The program set off a frenzy of mergers and acquisitions that enabled major private financial institutions to gain control over some government-run or government-owned financial institutions. CTBC Financial Holding (formerly Chinatrust) emerged as a dominant player on the local financial market, bringing China Development Financial under its auspices. It attempted to do the same with Mega Financial before the Ministry of Finance stepped in to block the move.
Meanwhile, Taishin Financial Holding became the controlling shareholder in Chang Hwa Bank by acquiring a 22.5% stake, and Hua Nan Financial Holding came under the control of a private group, although the government managed to retain a significant stake.
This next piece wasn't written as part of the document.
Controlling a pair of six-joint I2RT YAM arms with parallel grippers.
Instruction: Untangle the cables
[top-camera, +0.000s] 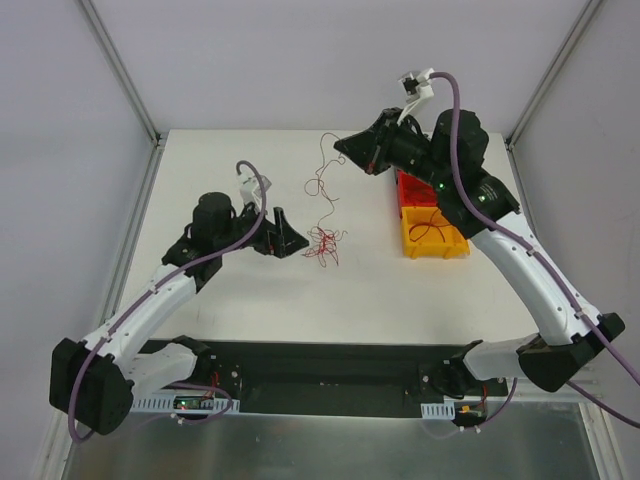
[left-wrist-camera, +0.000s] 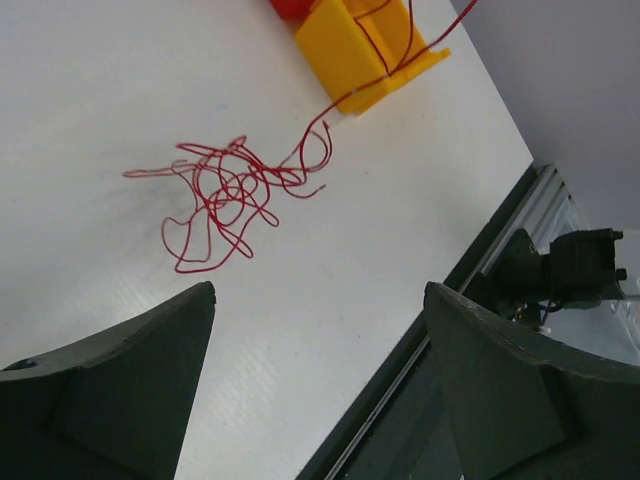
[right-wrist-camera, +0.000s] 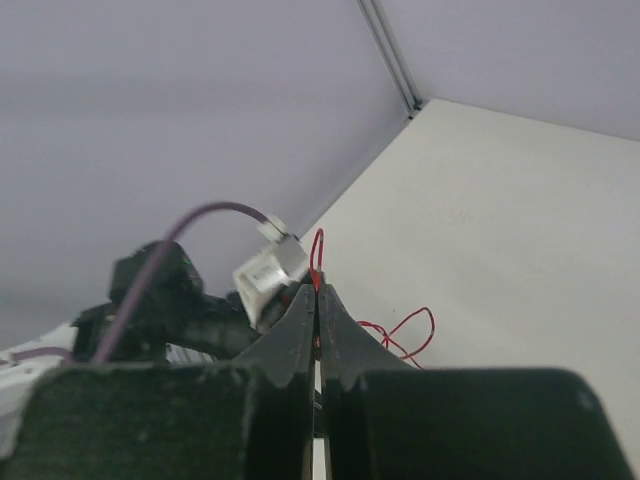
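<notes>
The left gripper hovers, jaws spread wide and empty, with the red tangle of cables just to its right; from it one strand runs toward the far edge up to the right gripper, pinched shut on what looks like its end, so the left arm sits nearer the knot

A: You have a white table with a matte top, closed in by pale grey walls at the back and on both sides.

B: In your top view, aluminium posts slant up from its two far corners.

A: Along the near edge you see a black rail, and below that a brushed metal sheet.

B: Your light is soft and even, and the shadows on the table are faint.
</notes>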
Yang Tze-jiang, former vice minister of finance and chairman of the Bank of Taiwan, notes that government-run banks still account for 60% of the local financial market in terms of assets, putting a damper on the nation’s financial competitiveness. “Given the constraints from multiple regulations, how can those government-owned banks compete with privately owned banks?” asks Yang. He adds that “the government still meddles heavily in the operation of those banks where the government’s stake has dropped below 50%, without oversight by the legislature.”
As another reason why the government-run banks should be fully privatized, C.V. Chen of Lee and Li cites the recent scandal in which Chingfu Shipbuilding received large loans from government-run banks to finance a project – building six mine-sweepers for the Taiwan navy) – that it was unable to carry out. Chen notes that the nine banks providing the syndicated loan for Chingfu were all government-controlled institutions. “Such state-run banks should be ultra-discreet in evaluating the risks for loans for policy-related projects, such as offshore wind power,” notes Chen. He urges privatization of those banks “as soon as possible,” under the conditions of “adequate risk assessment and super-vision.”
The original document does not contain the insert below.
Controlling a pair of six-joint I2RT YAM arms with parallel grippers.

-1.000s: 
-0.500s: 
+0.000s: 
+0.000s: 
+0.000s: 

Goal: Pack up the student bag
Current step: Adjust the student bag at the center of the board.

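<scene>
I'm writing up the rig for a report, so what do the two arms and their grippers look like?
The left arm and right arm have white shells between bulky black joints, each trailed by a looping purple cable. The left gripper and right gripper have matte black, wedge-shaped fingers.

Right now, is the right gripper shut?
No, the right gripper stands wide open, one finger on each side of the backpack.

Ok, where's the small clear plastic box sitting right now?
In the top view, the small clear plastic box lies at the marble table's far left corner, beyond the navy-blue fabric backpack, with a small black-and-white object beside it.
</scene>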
“Under government control, an enterprise cannot undergo transformation, due to the meddling of political forces,” says Lin Wen-yuan, chairman of Eastern Broadcasting and ex-chairman of Taipower and China Steel, and former vice chairman of the State-owned Enterprise Commission under the Ministry of Economic Affairs. He says that at state enterprises, personnel who start out as enthusiastic young employees “eventually become uniform and submissive.”
The privatization drive has significantly reduced the role of state enterprise in the economy. In 1981 the revenue of government-owned companies equaled 24.8% of Taiwan’s GDP. Although that proportion has since dropped to 5%, at that level it is still certain that state enterprises will continue to be a major factor in the nation’s economic development for some time to come.